As we rounded one bend, a black shape glided past, wheeling and soaring over the valley. The bus screeched to a stop and we all piled out and craned our necks up as the creature circled above us. As we watched, another arrived, followed by another, and then another. Within minutes, we were surrounded by majestic birds – the Andean condor. If you remember, I spent hours huddled on the top of a freezing cold canyon in Peru waiting to catch a glimpse of one of these colossal birds, and, while I did catch a brief, fleeting, very far away glimpse, I never really felt as though I got to see the bird.
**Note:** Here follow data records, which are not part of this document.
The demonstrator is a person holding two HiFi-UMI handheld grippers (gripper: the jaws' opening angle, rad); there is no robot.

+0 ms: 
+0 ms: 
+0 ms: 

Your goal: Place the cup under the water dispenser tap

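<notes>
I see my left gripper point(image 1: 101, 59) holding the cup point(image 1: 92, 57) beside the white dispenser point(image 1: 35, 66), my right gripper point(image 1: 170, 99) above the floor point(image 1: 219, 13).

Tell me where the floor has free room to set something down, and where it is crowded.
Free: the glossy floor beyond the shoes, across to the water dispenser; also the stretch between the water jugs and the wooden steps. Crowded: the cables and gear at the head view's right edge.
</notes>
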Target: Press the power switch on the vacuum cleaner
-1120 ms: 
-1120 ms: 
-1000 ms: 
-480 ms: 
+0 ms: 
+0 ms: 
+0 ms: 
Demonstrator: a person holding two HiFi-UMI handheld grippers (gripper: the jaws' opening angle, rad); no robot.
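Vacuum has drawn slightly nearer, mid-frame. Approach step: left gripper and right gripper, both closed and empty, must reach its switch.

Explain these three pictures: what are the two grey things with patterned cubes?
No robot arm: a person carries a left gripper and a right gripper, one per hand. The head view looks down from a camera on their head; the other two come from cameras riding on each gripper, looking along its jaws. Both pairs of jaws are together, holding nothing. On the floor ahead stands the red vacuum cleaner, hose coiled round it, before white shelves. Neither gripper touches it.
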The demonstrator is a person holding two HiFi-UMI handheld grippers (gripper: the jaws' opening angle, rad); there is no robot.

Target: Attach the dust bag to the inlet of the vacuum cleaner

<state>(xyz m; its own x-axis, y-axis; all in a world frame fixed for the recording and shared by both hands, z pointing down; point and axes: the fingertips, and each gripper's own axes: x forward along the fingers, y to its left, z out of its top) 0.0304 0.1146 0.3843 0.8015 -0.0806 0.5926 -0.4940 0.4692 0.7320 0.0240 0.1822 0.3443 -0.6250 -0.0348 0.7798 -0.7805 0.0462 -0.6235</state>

Well, all good things do come to those who wait and, just as with the giant otter, when I least expected it, I got to observe these fabulous birds, up close and personal. In total, we had 11 birds circling above us, floating effortlessly on the endless winds of the Patagonian landscape. This bird is the largest flying land bird in the Western hemisphere, with a wing span of up to 10ft. Despite its size and its not-so-pretty demeanor, it is remarkably graceful and is adept at catching thermals, allowing it to float in the sky, rarely having to flap its wings to maintain altitude. Darwin once spent half an hour watching these birds and commented that in that time he did not see one flap its wings even once.
There you have it – Torres del Paine National Park. A place of spectacular beauty, amazing wildlife, glorious hikes and where I nearly died, not once, but twice. Visit at your own risk, but do try to visit, since a near death experience or two just makes you relish your visit even more!